TASK INSTRUCTIONS
Every entry below should be reproduced exactly; no picture is to be included.
—————
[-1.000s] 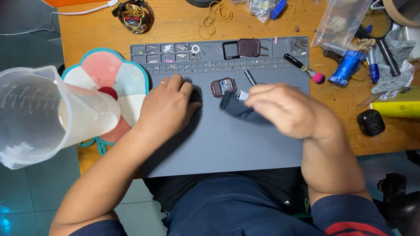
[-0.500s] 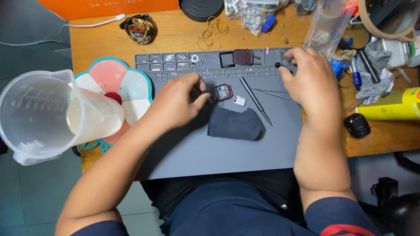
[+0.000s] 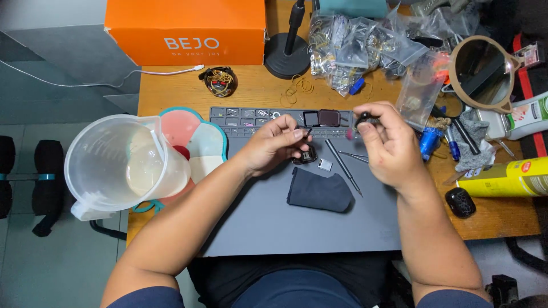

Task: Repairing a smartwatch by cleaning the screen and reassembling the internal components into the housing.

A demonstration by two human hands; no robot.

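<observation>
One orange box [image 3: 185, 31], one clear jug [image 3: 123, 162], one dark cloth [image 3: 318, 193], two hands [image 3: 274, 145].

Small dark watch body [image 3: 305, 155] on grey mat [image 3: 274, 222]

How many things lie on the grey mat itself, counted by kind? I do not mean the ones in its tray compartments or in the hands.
Dark cloth: 1
Watch body, next to the left hand: 1
Small white square piece: 1
Thin metal tools: 2
Total: 5
The right hand holds a small dark tool above the mat.
</observation>
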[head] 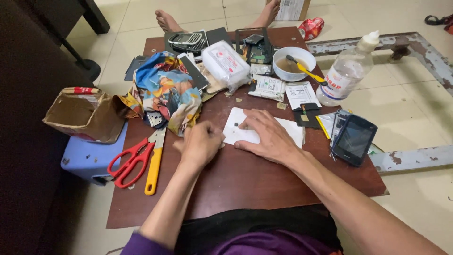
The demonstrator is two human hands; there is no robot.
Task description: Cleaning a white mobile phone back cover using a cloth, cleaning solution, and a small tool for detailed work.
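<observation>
My right hand [264, 134] lies flat with spread fingers on a white phone back cover [236, 123] that rests on a sheet of white paper [292, 130] in the middle of the brown table [245, 179]. My left hand [200, 144] is curled into a loose fist at the cover's left edge, touching it; whatever it may pinch is hidden. A yellow-handled utility knife [155, 163] and red scissors [130, 163] lie just left of my left hand.
A colourful cloth [165, 92], phone parts, a wrapped white pack [226, 61], a white bowl [293, 62] with a yellow-handled brush, a clear bottle [347, 71] and a dark phone [355, 139] crowd the table. A torn cardboard box [82, 113] sits on a blue stool. Someone's bare feet [165, 21] rest beyond.
</observation>
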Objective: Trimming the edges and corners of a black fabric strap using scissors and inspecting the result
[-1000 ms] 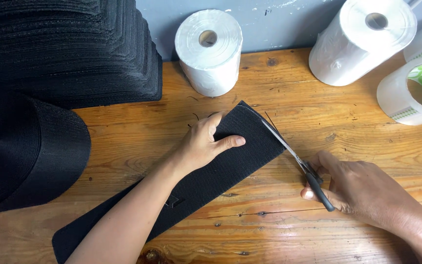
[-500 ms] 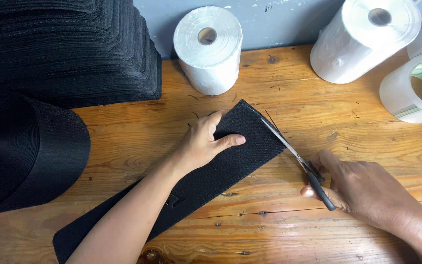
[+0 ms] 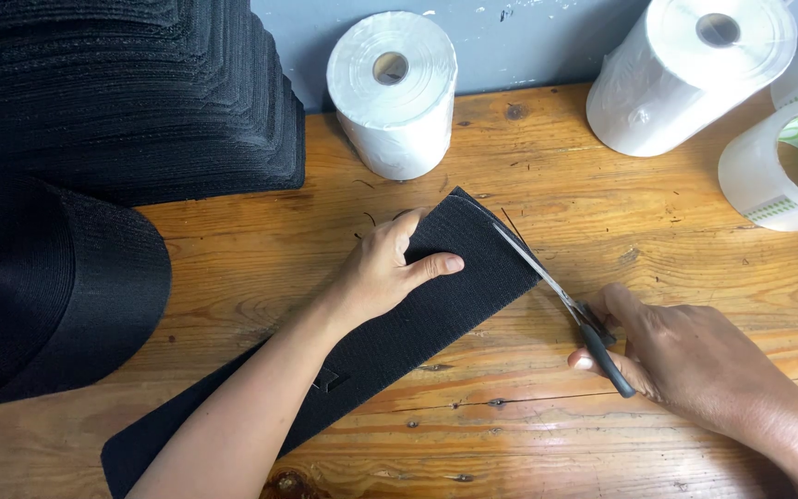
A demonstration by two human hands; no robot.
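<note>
A wide black webbing strip (image 3: pixel 473 277) lies diagonally on the wooden table (image 3: pixel 676 240). My left hand (image 3: pixel 385 268) presses flat on the strip near its upper right end, fingers spread. My right hand (image 3: pixel 685 360) grips the dark handles of a pair of scissors (image 3: pixel 561 296). The thin blades run along the strip's cut end, up toward its far corner. The strip's lower left part passes under my left forearm.
A tall stack of cut black strips (image 3: pixel 131 92) and a big roll of black webbing (image 3: pixel 48 286) fill the left side. A white roll (image 3: pixel 394 92) stands at the back centre, another white roll (image 3: pixel 690 74) and tape rolls (image 3: pixel 787 166) at the right.
</note>
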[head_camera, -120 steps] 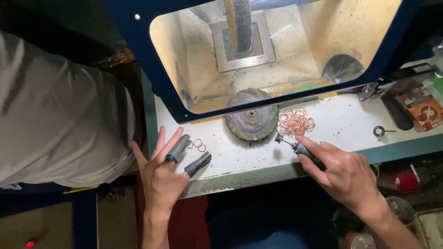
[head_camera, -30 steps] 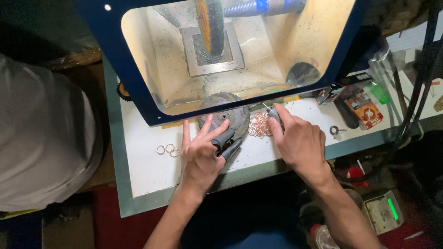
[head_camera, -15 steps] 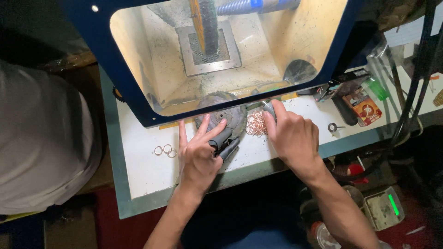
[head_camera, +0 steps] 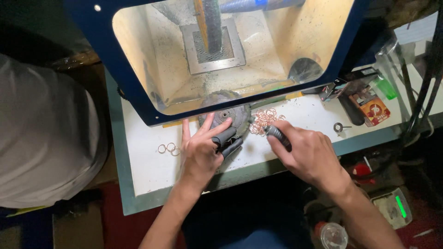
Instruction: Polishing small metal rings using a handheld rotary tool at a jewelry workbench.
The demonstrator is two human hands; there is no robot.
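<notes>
My left hand [head_camera: 203, 147] lies flat on the white bench top with two fingers in dark finger sleeves, its fingertips touching a round grey brush wheel [head_camera: 230, 115]. My right hand [head_camera: 309, 154] grips a dark tapered stick [head_camera: 277, 134], whose tip points into a pile of several copper-coloured rings [head_camera: 265, 119] beside the wheel. Three loose rings [head_camera: 169, 148] lie on the bench just left of my left hand.
A blue-framed dust hood [head_camera: 221, 55] with a spinning brush stands over the back of the bench [head_camera: 147, 170]. Small tools and a red packet [head_camera: 371, 108] lie at the right. Another person in a grey shirt [head_camera: 41, 138] stands at the left.
Since four seconds ago, my view shifted and both hands moved toward the brush wheel. In the last second my right hand drew back slightly, exposing the stick at the ring pile.
</notes>
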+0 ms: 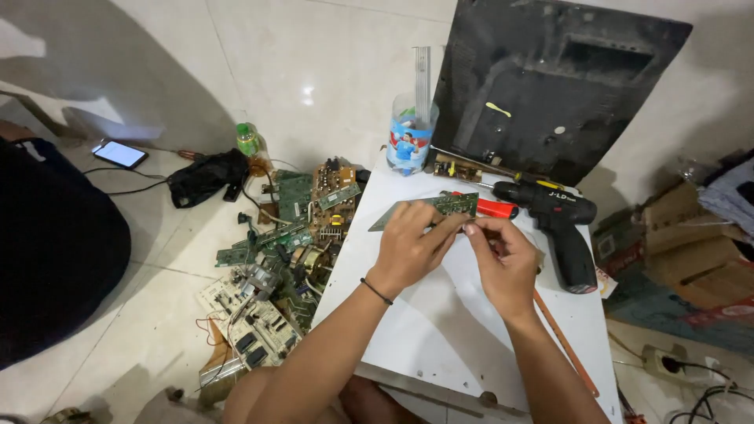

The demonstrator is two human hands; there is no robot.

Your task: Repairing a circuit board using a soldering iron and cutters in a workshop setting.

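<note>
Circuit board (pixel 428 208), green strip, held over white table (pixel 440 330). My left hand (pixel 408 247) clamped on board; right hand (pixel 503 255) pinching its underside, exact grip hidden. Board intact; cordless drill (pixel 558 224) and red-handled screwdriver (pixel 491 206) lie unused beside it.

A white board (pixel 440 330) serves as the table, bearing a black cordless drill (pixel 559 228) near its right edge, a red-handled screwdriver (pixel 491 207) and a plastic cup (pixel 410 144) toward its far edge, beside a tiled floor (pixel 157 259) heaped with circuit boards (pixel 290 251).
</note>
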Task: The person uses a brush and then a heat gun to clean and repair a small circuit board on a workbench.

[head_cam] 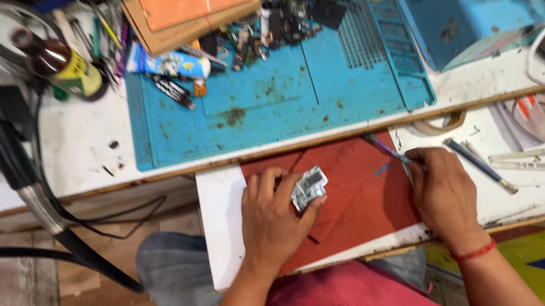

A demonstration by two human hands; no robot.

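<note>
Pinning a small crumpled silvery part [309,188] under the left hand [273,218] on the red mat [357,198], near the front edge of the pull-out desk [223,217], with left fingers [309,213] curled narrowly around it, while gripping a thin blue-tipped tool [392,153] in the closed right hand [443,194]. Possibly risking a slip of the tool tip off the light, barely clamped part, sending it skidding off the front edge into the lap, or jabbing the left fingers. Hiding most of the part's underside under the palm, blurring its kind and the tool's tip beyond telling.
</note>
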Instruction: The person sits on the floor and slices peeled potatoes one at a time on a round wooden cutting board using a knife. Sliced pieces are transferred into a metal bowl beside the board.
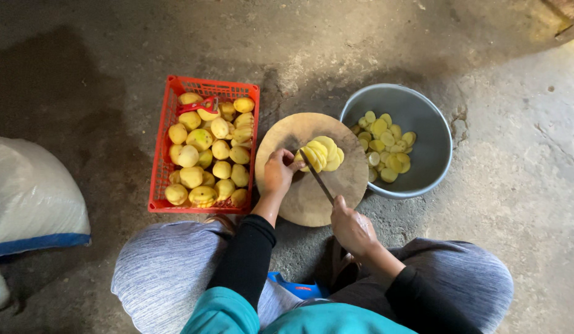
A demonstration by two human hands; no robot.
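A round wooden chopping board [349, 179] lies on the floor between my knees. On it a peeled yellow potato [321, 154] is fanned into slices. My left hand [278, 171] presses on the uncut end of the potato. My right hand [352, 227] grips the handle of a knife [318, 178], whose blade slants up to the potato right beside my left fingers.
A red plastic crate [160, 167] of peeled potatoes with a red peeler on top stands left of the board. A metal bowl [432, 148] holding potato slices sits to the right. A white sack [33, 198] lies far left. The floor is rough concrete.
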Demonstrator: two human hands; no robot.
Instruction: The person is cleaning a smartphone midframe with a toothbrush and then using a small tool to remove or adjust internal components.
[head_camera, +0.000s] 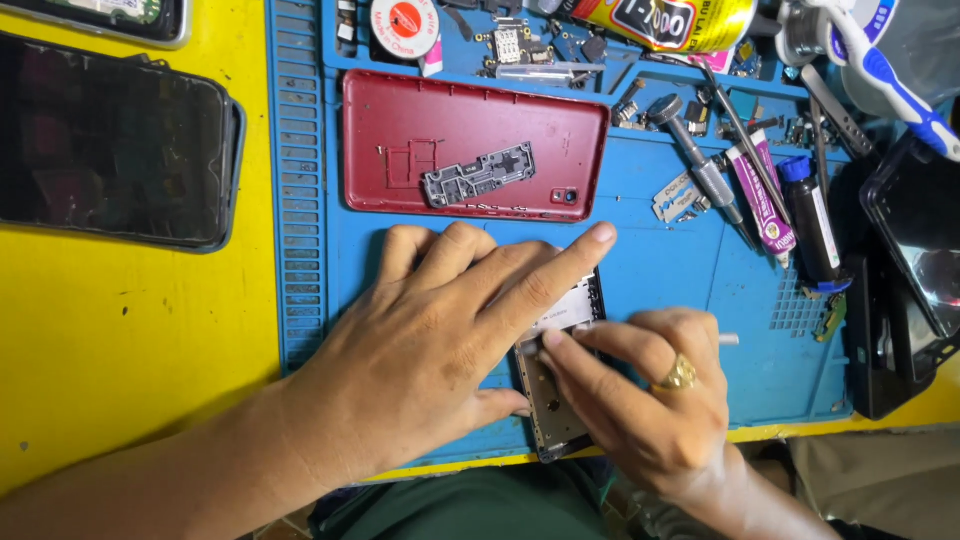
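Note:
An opened phone body (556, 405) lies on the blue repair mat (680, 270) near the front edge, mostly hidden under my hands. My left hand (450, 320) lies flat over it, index finger stretched toward the upper right, pressing it down. My right hand (650, 385), wearing a gold ring, pinches a thin white tool (728, 339) and touches the phone's inside with its fingertips. Just beyond lies a red phone back cover (400, 125) with a small grey metal plate (480, 175) resting on it.
A dark phone (110, 140) lies on the yellow table at left. At right lie a screwdriver (700, 165), a purple-white tube (760, 195), a black bottle with blue cap (812, 225), tweezers, a razor blade, small parts and another dark phone (915, 250).

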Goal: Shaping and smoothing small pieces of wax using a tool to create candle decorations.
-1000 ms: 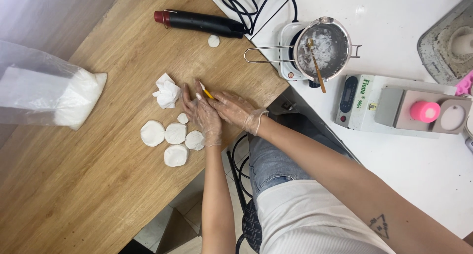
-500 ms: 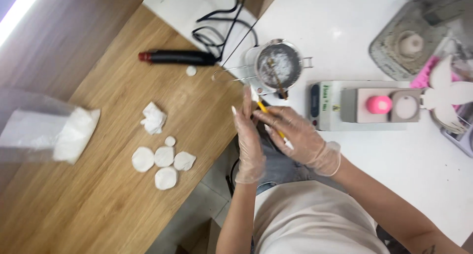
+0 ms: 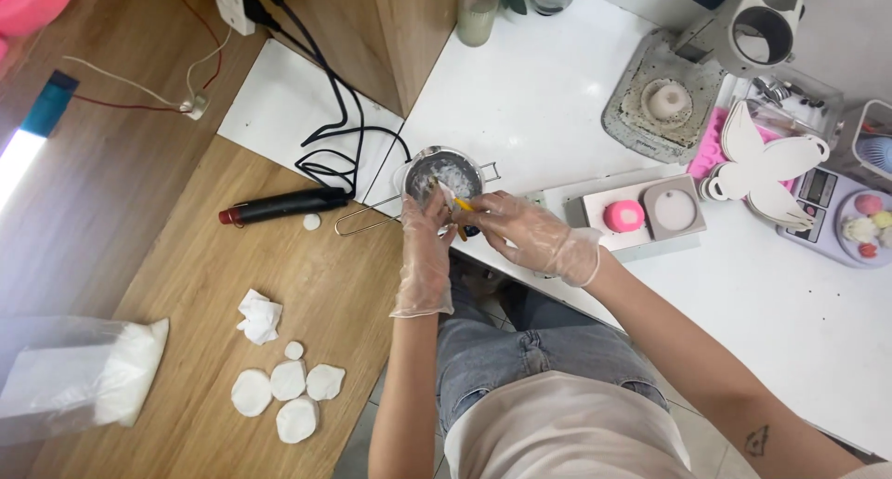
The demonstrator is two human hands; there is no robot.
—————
SOLVED PROBLEM
[-1.000s] 
[-0.500s] 
[+0.000s] 

Task: Repairing a smartwatch by cleaning the screen and reassembling the internal components into the housing.

A demonstration by two human hands; no robot.

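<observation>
One orange box [image 3: 185, 31], one clear jug [image 3: 123, 162], one dark cloth [image 3: 318, 193], two hands [image 3: 274, 145].

Small dark watch body [image 3: 305, 155] on grey mat [image 3: 274, 222]

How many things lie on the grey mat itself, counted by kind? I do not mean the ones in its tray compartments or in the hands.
Dark cloth: 1
Watch body, next to the left hand: 1
Small white square piece: 1
Thin metal tools: 2
Total: 5
The right hand holds a small dark tool above the mat.
</observation>
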[head] 
The demonstrator is two human hands; there is no robot.
Task description: Cleaning a white mobile phone back cover using a cloth, cleaning solution, and a small tool for detailed work.
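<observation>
My right hand [264, 134] lies flat with spread fingers on a white phone back cover [236, 123] that rests on a sheet of white paper [292, 130] in the middle of the brown table [245, 179]. My left hand [200, 144] is curled into a loose fist at the cover's left edge, touching it; whatever it may pinch is hidden. A yellow-handled utility knife [155, 163] and red scissors [130, 163] lie just left of my left hand.
A colourful cloth [165, 92], phone parts, a wrapped white pack [226, 61], a white bowl [293, 62] with a yellow-handled brush, a clear bottle [347, 71] and a dark phone [355, 139] crowd the table. A torn cardboard box [82, 113] sits on a blue stool. Someone's bare feet [165, 21] rest beyond.
</observation>
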Objective: Trimming the edges and corners of a black fabric strap using scissors and inspecting the result
[-1000 ms] 
[-500 ms] 
[+0 ms] 
A demonstration by two human hands; no robot.
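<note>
A wide black webbing strip (image 3: pixel 473 277) lies diagonally on the wooden table (image 3: pixel 676 240). My left hand (image 3: pixel 385 268) presses flat on the strip near its upper right end, fingers spread. My right hand (image 3: pixel 685 360) grips the dark handles of a pair of scissors (image 3: pixel 561 296). The thin blades run along the strip's cut end, up toward its far corner. The strip's lower left part passes under my left forearm.
A tall stack of cut black strips (image 3: pixel 131 92) and a big roll of black webbing (image 3: pixel 48 286) fill the left side. A white roll (image 3: pixel 394 92) stands at the back centre, another white roll (image 3: pixel 690 74) and tape rolls (image 3: pixel 787 166) at the right.
</note>
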[head_camera, -120 steps] 
[head_camera, -30 steps] 
[head_camera, -15 steps] 
[head_camera, +0 steps] 
Instruction: Polishing small metal rings using a handheld rotary tool at a jewelry workbench.
The demonstrator is two human hands; there is no robot.
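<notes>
My left hand [head_camera: 203, 147] lies flat on the white bench top with two fingers in dark finger sleeves, its fingertips touching a round grey brush wheel [head_camera: 230, 115]. My right hand [head_camera: 309, 154] grips a dark tapered stick [head_camera: 277, 134], whose tip points into a pile of several copper-coloured rings [head_camera: 265, 119] beside the wheel. Three loose rings [head_camera: 169, 148] lie on the bench just left of my left hand.
A blue-framed dust hood [head_camera: 221, 55] with a spinning brush stands over the back of the bench [head_camera: 147, 170]. Small tools and a red packet [head_camera: 371, 108] lie at the right. Another person in a grey shirt [head_camera: 41, 138] stands at the left.
Since four seconds ago, my view shifted and both hands moved toward the brush wheel. In the last second my right hand drew back slightly, exposing the stick at the ring pile.
</notes>
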+0 ms: 

The demonstrator is two human hands; there is no robot.

Your task: Repairing a circuit board using a soldering iron and cutters in a workshop setting.

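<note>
Circuit board (pixel 428 208), green strip, held over white table (pixel 440 330). My left hand (pixel 408 247) clamped on board; right hand (pixel 503 255) pinching its underside, exact grip hidden. Board intact; cordless drill (pixel 558 224) and red-handled screwdriver (pixel 491 206) lie unused beside it.

A white board (pixel 440 330) serves as the table, bearing a black cordless drill (pixel 559 228) near its right edge, a red-handled screwdriver (pixel 491 207) and a plastic cup (pixel 410 144) toward its far edge, beside a tiled floor (pixel 157 259) heaped with circuit boards (pixel 290 251).
</note>
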Task: The person uses a brush and then a heat gun to clean and repair a small circuit board on a workbench.

[head_cam] 

A demonstration by two human hands; no robot.

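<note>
Pinning a small crumpled silvery part [309,188] under the left hand [273,218] on the red mat [357,198], near the front edge of the pull-out desk [223,217], with left fingers [309,213] curled narrowly around it, while gripping a thin blue-tipped tool [392,153] in the closed right hand [443,194]. Possibly risking a slip of the tool tip off the light, barely clamped part, sending it skidding off the front edge into the lap, or jabbing the left fingers. Hiding most of the part's underside under the palm, blurring its kind and the tool's tip beyond telling.
</note>
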Instruction: The person sits on the floor and slices peeled potatoes one at a time on a round wooden cutting board using a knife. Sliced pieces are transferred into a metal bowl beside the board.
A demonstration by two human hands; no robot.
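A round wooden chopping board [349, 179] lies on the floor between my knees. On it a peeled yellow potato [321, 154] is fanned into slices. My left hand [278, 171] presses on the uncut end of the potato. My right hand [352, 227] grips the handle of a knife [318, 178], whose blade slants up to the potato right beside my left fingers.
A red plastic crate [160, 167] of peeled potatoes with a red peeler on top stands left of the board. A metal bowl [432, 148] holding potato slices sits to the right. A white sack [33, 198] lies far left. The floor is rough concrete.
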Demonstrator: two human hands; no robot.
Instruction: The person is cleaning a smartphone midframe with a toothbrush and then using a small tool to remove or adjust internal components.
[head_camera, +0.000s] 
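Note:
An opened phone body (556, 405) lies on the blue repair mat (680, 270) near the front edge, mostly hidden under my hands. My left hand (450, 320) lies flat over it, index finger stretched toward the upper right, pressing it down. My right hand (650, 385), wearing a gold ring, pinches a thin white tool (728, 339) and touches the phone's inside with its fingertips. Just beyond lies a red phone back cover (400, 125) with a small grey metal plate (480, 175) resting on it.
A dark phone (110, 140) lies on the yellow table at left. At right lie a screwdriver (700, 165), a purple-white tube (760, 195), a black bottle with blue cap (812, 225), tweezers, a razor blade, small parts and another dark phone (915, 250).
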
Goal: Shaping and smoothing small pieces of wax using a tool to create candle decorations.
-1000 ms: 
-500 ms: 
+0 ms: 
The demonstrator is two human hands; there is no robot.

With that, the answer is finished.